The means and standard deviations of the body weights and body weight changes were calculated. LD50 was calculated using the standard Litchfield-Wilcoxon technique with equal weighting of the data points.

Results and discussion

Effect levelsopen allclose all

Mortality:

No mortality was observed in the 500 or 1500 mg/kg doses. In the 5000 mg/kg dose group, two males were found dead on day 2; two females were found dead on day 3, and a final female death noted on day 4.

Clinical signs:

other: No abnormal clinical in-life observations were noted for the majority of animals in either the 500 or 1500 mg/kg doses; only a single incidence ano-genital staining and a single oral/ocular discharge were noted. In the 5000 mg/kg group the most frequentl

Gross pathology:

No abnormal pathological observations were noted for the animals in either the 500 or 1500 mg/kg dosed groups. The animals that succumbed prior to study termination exhibited staining of the lungs and of the fur, abnormalities of the stomach and gastro-intestinal tract, liver discoloration and distension, and abnormal contents of the cecum and urinary bladder. Four of the five survivors in this group displayed no abnormalities, while the remaining animals exhibited alopecia.

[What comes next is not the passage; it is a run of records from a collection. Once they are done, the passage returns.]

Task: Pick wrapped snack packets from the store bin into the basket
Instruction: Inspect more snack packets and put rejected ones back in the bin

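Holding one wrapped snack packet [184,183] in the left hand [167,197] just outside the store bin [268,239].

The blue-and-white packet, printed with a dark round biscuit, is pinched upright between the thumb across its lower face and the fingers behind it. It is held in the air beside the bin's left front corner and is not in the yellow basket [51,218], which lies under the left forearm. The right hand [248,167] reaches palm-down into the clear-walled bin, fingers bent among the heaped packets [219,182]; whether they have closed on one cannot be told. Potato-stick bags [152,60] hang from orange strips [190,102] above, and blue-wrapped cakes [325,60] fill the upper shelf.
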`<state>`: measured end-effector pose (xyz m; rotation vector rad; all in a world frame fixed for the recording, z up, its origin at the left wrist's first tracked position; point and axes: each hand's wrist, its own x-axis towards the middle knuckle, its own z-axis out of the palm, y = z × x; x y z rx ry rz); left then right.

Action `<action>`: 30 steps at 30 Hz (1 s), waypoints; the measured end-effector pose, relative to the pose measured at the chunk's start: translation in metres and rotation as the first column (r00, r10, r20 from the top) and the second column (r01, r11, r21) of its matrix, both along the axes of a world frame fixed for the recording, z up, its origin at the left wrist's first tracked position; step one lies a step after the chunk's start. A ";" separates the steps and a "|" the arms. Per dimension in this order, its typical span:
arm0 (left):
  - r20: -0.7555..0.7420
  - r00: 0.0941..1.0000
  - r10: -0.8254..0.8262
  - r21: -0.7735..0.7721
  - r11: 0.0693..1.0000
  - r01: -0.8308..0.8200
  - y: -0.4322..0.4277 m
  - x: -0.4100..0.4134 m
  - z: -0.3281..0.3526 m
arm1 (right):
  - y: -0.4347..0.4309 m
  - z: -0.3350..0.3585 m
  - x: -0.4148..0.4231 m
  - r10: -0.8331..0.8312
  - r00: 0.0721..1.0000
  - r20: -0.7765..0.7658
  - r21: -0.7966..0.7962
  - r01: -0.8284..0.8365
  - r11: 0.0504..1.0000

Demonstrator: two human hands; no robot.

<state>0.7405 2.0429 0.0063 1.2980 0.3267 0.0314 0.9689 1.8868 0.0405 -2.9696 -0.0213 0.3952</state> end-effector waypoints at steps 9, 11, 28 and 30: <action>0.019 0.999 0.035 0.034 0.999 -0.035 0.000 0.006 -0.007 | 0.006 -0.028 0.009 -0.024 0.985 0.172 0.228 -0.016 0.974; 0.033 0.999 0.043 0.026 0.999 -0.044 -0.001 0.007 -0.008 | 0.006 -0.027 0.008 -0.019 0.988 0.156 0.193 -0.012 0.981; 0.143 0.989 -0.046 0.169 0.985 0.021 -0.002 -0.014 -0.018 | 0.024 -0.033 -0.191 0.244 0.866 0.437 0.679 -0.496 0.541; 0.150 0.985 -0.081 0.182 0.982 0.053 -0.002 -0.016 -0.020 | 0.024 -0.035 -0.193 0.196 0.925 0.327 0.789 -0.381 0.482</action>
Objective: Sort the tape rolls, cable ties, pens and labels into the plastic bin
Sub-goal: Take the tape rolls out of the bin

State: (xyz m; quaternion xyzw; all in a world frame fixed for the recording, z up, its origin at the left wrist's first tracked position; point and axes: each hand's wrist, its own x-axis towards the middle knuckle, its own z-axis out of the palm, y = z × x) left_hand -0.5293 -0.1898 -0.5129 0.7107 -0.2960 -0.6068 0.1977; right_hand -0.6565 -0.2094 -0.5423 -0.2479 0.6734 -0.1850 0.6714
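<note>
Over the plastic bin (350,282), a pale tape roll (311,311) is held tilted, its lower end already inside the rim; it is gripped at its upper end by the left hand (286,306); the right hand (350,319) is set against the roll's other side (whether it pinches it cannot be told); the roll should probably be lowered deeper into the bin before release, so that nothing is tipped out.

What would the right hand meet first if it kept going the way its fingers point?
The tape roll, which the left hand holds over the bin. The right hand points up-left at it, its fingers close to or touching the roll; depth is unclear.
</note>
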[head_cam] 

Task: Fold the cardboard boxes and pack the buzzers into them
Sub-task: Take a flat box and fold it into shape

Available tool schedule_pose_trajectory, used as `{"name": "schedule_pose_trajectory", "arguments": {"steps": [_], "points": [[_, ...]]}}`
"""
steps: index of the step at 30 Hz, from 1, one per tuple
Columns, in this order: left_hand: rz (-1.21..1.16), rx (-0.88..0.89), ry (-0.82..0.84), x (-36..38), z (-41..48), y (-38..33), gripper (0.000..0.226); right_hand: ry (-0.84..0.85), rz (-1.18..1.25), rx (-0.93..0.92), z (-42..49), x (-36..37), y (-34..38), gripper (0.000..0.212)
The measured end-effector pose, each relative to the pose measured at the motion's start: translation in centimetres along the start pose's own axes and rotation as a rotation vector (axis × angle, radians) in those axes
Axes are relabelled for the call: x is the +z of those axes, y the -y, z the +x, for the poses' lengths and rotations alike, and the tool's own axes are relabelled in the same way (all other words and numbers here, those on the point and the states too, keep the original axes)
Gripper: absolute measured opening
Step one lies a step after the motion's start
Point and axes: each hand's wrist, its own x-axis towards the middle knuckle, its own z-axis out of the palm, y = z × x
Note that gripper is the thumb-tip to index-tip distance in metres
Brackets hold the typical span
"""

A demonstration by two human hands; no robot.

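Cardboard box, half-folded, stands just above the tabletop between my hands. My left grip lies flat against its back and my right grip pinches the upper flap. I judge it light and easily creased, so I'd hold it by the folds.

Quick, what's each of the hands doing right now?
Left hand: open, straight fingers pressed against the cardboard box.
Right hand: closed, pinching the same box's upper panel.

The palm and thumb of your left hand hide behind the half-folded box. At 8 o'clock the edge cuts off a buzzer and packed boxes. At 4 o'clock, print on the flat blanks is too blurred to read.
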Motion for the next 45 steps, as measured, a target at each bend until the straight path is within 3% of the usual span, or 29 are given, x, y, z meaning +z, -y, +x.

Applicant's summary and conclusion

Interpretation of results:

other: Not classified

Remarks:

Criteria used for interpretation of results: EU

Conclusions:

The LD50 for males is 10650 mg/kg and the LD50 for female animals is 5210 mg/kg. The combined estimated LD50 (both sexes) is 7050mg/kg. This finding does not warrant classification as an acute oral toxicant under the new Regulation (EC) 1272/2008 on classification, labeling, and packaging of substances and mixtures (CLP).

Executive summary:

The acute toxicity of MRD-90-884 was evaluated in rats via oral gavage at doses of 500 mg/kg, 1500 mg/kg, or 5000 mg/kg fasted body weight. Observations were made as to the nature, onset, severity, and duration of toxicological signs at 1, 2, 4, and 6 hours after dosing and once per day for a total of 14 days. Animals in the 500 or 1500 mg/kg dose groups survived the entire observational period and displayed a low incidence of clinical symptoms. Two males and three female animals in the 5000 mg/kg dosing group did not survive the study and died on days 2 - 4. The most frequently noted in-life clinical abnormalities were ano-genital staining, oral/nasal discharges, decreased appetite, hypoactivity, and prostration. Gross postmortem examination of the animals that succumbed prior to study termination revealed staining of the lungs and of the fur, and abnormalities of the stomach, gastro-intestinal tract, liver and bladder.  The surviving animals displayed little or no abnormalities. The surviving animals had no observable abnormalities. It is estimated that the LD50 for males is 10650 mg/kg and the LD50 for female animals is 5210 mg/kg. The combined estimated LD50 (both sexes) is 7050mg/kg. This finding does not warrant classification as an acute oral toxicant under the new Regulation (EC) 1272/2008 on classification, labeling, and packaging of substances and mixtures (CLP).